Jury instruction nineteen stated:
Concerning element number one of instruction number eighteen, “sex act” means any sexual contact: 1. By penetration of the penis into the vagina. 2. Between the mouth of one person and the genitals of another. 3. Between the genitals of one person and the genitals of another.
3 “A ‘marshaling instruction’ is a jury instruction that brings together and effectively
orders all elements the party with the burden of proof must establish in order to prevail.” State v. Hernandez, No. 19-1764, 2020 WL 4201800, at *1 n.2 (Iowa Ct. App. July 22, 2020). 6
4. Between the finger or hand of one person and the genitals of another. You may consider the type of contact and the circumstances surrounding it in deciding whether the contact was sexual in nature.
Although Rethwisch unsuccessfully objected to nuances of the marshaling
instruction before the district court, he does not repeat the challenges here. So,
the instructions become the law of the case for purposes of assessing his
sufficiency-of-the-evidence challenge. See State v. Schiebout, 944 N.W.2d 666,
671 (Iowa 2020) (“Jury instructions, when not objected to, become the law of the
case for purposes of appellate review for sufficiency-of-evidence claims.”); State
v. Thomas, No. 19-0379, 2020 WL 5651563, at *3–4 (Iowa Ct. App. Sep. 23, 2020)

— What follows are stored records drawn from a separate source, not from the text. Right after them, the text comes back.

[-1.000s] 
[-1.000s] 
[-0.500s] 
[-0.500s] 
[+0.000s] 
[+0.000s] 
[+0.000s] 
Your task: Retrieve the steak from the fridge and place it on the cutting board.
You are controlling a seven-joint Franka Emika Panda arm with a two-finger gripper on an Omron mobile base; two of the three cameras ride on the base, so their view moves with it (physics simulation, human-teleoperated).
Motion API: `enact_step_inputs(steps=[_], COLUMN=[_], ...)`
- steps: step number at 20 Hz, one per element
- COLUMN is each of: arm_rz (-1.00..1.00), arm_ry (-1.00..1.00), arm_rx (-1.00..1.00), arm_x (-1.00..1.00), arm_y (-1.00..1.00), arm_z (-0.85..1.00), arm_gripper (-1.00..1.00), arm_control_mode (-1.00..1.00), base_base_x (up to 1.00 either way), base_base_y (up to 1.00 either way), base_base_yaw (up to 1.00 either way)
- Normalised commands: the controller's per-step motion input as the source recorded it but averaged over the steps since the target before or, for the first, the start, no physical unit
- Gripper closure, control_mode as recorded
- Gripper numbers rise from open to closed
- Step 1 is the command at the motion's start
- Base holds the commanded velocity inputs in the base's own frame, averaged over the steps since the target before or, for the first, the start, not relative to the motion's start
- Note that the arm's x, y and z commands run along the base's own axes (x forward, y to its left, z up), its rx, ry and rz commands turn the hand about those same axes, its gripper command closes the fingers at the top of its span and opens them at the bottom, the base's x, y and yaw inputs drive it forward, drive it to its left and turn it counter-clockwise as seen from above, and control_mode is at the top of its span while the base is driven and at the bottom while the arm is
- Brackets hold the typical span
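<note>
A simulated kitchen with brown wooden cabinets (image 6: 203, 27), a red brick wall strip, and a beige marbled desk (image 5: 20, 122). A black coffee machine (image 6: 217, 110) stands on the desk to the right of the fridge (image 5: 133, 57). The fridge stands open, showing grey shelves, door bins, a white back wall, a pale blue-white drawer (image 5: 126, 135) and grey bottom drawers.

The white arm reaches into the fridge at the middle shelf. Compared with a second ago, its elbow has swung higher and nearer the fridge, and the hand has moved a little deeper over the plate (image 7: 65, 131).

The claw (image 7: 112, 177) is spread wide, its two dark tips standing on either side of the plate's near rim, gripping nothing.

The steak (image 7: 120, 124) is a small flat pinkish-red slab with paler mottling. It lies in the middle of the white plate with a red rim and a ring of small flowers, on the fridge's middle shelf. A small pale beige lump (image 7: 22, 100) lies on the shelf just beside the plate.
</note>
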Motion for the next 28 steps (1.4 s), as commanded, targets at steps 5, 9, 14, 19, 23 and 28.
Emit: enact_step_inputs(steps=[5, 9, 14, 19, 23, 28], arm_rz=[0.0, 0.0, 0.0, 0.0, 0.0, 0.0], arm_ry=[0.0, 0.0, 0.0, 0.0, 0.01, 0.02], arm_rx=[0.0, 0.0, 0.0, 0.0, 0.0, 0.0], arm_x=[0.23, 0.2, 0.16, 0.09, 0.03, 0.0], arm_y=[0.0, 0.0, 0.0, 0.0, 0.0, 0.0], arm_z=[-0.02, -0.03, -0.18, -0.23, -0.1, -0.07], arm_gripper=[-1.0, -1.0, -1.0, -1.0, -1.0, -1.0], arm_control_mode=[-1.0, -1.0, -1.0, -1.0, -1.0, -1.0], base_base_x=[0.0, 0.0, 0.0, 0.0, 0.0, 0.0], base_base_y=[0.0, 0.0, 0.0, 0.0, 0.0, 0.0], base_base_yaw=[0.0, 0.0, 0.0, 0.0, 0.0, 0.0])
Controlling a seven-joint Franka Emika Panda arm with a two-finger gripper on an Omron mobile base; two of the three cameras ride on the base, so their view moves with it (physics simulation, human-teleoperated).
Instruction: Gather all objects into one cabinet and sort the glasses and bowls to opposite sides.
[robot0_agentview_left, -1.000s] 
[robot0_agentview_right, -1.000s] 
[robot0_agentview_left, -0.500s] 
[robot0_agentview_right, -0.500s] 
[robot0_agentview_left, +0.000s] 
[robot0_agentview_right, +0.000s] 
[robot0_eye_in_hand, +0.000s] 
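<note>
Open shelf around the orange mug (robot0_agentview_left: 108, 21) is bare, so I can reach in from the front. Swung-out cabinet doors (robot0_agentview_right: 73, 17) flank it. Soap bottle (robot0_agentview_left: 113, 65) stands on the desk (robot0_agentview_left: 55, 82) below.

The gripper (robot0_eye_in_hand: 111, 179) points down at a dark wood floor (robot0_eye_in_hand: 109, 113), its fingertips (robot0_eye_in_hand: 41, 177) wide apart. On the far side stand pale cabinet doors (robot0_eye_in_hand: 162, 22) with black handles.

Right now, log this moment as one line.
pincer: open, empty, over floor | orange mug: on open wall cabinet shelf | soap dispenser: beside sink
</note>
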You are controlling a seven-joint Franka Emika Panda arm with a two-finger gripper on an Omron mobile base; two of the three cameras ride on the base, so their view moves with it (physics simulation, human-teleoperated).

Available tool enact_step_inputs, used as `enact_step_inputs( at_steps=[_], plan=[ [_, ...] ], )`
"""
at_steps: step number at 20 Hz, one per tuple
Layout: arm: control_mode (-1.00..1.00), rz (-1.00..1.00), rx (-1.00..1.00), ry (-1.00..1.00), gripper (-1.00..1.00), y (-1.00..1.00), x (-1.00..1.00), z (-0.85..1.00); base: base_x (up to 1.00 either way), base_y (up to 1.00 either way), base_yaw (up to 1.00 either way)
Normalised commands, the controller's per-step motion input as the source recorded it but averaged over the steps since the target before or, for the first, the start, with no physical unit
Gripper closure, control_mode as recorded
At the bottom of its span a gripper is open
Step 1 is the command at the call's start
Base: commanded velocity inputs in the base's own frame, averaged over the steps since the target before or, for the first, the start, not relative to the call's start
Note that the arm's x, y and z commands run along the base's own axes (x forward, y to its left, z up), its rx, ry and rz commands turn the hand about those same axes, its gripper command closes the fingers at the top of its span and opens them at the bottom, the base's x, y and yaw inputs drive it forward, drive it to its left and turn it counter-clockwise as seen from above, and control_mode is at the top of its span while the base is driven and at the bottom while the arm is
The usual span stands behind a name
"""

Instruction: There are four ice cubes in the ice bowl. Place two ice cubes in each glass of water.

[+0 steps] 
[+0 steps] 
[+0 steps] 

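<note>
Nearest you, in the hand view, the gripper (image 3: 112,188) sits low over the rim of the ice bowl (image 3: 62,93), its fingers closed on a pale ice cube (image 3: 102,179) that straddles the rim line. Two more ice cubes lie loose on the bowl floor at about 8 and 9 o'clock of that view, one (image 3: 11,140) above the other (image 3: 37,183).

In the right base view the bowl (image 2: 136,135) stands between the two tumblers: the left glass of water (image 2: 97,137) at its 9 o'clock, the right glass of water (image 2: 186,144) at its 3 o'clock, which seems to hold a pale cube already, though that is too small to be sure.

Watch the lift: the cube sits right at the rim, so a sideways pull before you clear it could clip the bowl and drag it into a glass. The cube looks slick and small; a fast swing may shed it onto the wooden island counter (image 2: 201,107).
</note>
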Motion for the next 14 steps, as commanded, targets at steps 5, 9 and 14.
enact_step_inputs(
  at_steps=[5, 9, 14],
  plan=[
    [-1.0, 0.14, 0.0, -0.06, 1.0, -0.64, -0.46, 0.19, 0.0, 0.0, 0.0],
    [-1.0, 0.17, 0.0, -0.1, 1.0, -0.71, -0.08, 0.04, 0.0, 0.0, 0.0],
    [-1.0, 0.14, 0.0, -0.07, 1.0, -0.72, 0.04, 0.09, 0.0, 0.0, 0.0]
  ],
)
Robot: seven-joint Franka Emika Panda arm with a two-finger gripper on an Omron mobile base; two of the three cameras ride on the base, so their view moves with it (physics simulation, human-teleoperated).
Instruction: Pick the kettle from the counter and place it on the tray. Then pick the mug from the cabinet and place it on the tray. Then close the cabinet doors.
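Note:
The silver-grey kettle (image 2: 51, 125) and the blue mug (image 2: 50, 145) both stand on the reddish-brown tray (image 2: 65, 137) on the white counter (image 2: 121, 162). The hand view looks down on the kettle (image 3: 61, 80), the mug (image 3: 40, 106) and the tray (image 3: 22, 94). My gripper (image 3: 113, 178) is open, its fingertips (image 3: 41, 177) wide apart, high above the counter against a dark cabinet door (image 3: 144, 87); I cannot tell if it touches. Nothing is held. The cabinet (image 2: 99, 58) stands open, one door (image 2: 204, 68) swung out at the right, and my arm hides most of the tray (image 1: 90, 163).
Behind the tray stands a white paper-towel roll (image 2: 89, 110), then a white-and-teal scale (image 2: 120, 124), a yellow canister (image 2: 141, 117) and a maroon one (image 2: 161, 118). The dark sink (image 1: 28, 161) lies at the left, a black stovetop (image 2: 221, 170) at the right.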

(treating the instructions as the law of the case on a sufficiency-of-the-evidence
challenge when the defendant objected to the instructions at trial but did not
challenge the instructions on appeal).
C. Analysis
Rethwisch raises two sufficiency challenges. First, he contends the
evidence was insufficient to establish that he committed an assault—implicating
the first element listed in the marshaling instruction. Second, he contends the
evidence was insufficient to establish that he acted with intent to commit sexual
abuse—implicating the second element listed in the marshaling instruction.

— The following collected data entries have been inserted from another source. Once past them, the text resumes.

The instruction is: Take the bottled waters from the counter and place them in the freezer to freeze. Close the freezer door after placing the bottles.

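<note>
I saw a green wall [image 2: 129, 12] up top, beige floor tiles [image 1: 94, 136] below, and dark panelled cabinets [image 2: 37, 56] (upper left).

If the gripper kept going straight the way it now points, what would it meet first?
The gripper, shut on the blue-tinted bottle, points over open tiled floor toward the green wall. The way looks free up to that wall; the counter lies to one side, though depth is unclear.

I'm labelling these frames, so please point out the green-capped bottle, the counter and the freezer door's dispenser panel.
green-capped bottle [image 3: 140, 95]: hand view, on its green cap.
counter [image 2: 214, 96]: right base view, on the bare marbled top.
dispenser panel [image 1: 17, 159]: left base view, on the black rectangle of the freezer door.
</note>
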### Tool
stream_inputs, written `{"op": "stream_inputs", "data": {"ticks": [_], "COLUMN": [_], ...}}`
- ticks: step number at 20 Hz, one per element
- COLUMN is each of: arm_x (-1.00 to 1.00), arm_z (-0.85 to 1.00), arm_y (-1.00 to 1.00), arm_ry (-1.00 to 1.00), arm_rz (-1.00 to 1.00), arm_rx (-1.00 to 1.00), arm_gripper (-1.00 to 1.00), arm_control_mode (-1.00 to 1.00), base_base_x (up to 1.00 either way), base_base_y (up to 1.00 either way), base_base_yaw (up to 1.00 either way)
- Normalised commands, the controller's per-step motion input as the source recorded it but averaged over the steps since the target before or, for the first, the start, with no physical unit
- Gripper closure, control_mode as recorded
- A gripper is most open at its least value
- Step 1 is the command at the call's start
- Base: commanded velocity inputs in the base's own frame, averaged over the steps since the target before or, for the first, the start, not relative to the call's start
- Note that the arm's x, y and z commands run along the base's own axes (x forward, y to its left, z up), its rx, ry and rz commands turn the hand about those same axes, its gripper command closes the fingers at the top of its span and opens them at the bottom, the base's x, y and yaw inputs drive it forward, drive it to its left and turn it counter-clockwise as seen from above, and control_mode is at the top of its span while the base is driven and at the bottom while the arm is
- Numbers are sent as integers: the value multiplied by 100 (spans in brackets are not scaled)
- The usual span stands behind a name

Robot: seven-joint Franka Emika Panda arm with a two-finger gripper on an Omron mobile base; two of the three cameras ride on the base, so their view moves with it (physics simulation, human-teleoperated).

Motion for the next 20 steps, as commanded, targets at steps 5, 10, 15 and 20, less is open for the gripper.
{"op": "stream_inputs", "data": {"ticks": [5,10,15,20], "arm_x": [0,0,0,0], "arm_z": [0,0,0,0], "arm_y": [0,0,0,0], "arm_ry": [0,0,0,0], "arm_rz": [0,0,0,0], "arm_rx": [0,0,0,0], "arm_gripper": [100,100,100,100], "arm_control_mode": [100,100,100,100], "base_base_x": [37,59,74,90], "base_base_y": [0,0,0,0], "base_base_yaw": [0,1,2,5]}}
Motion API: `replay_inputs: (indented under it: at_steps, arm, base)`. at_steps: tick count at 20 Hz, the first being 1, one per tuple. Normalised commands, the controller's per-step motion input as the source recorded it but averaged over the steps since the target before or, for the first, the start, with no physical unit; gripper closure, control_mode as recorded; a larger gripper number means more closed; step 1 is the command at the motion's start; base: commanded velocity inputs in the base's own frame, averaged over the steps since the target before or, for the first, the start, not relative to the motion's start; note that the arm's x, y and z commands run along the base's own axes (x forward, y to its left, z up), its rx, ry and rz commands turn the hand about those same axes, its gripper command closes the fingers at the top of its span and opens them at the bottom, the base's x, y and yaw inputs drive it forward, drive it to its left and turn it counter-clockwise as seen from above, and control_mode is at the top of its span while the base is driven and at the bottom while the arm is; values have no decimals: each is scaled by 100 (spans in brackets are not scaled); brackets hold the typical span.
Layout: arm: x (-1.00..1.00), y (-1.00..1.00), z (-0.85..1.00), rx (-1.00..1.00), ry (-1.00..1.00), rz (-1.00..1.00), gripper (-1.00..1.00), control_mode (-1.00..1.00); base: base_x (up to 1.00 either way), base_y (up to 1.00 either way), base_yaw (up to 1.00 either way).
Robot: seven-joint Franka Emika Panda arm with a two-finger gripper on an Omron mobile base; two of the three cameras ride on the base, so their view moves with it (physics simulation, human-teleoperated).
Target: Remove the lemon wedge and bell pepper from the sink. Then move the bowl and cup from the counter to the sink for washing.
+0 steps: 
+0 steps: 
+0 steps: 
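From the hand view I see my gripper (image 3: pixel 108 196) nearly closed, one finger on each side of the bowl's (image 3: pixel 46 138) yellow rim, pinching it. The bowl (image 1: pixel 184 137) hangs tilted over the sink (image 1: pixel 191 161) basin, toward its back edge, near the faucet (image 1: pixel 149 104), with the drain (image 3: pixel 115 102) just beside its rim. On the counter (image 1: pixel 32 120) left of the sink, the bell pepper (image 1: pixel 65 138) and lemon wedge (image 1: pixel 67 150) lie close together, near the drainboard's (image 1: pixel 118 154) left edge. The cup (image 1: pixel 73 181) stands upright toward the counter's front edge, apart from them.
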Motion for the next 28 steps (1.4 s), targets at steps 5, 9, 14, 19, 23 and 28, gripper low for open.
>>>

The primary themes of Rethwisch’s argument are that Sonya could not
recall what happened in the bedroom and no one saw him assault Sonya. While
this may be true, it ignores a great deal of other direct and circumstantial evidence.
Direct and circumstantial evidence are equally probative. State v. Ernst, 954
N.W.2d 50, 57 (Iowa 2021). Likewise, “[j]uries must necessarily make inferences 7
when finding facts based on circumstantial evidence.” Id. at 59. Those inferences
can be stacked, so long as the ultimate fact finding is based on evidence in the
record rather than speculation. Id.
So, we look at the direct and circumstantial evidence. Based on the
evidence presented, a reasonable juror could conclude the following. Rethwisch
was found on top of Sonya multiple times while she was unconscious with her shirt
and bra pulled up to her neck with her breasts exposed and her pants and
underwear pulled down around her ankles, exposing her genitals. A rational juror
could conclude that Rethwisch, as the only conscious person in the room, was the
one responsible for moving Sonya’s clothes to reveal her breasts and genitals.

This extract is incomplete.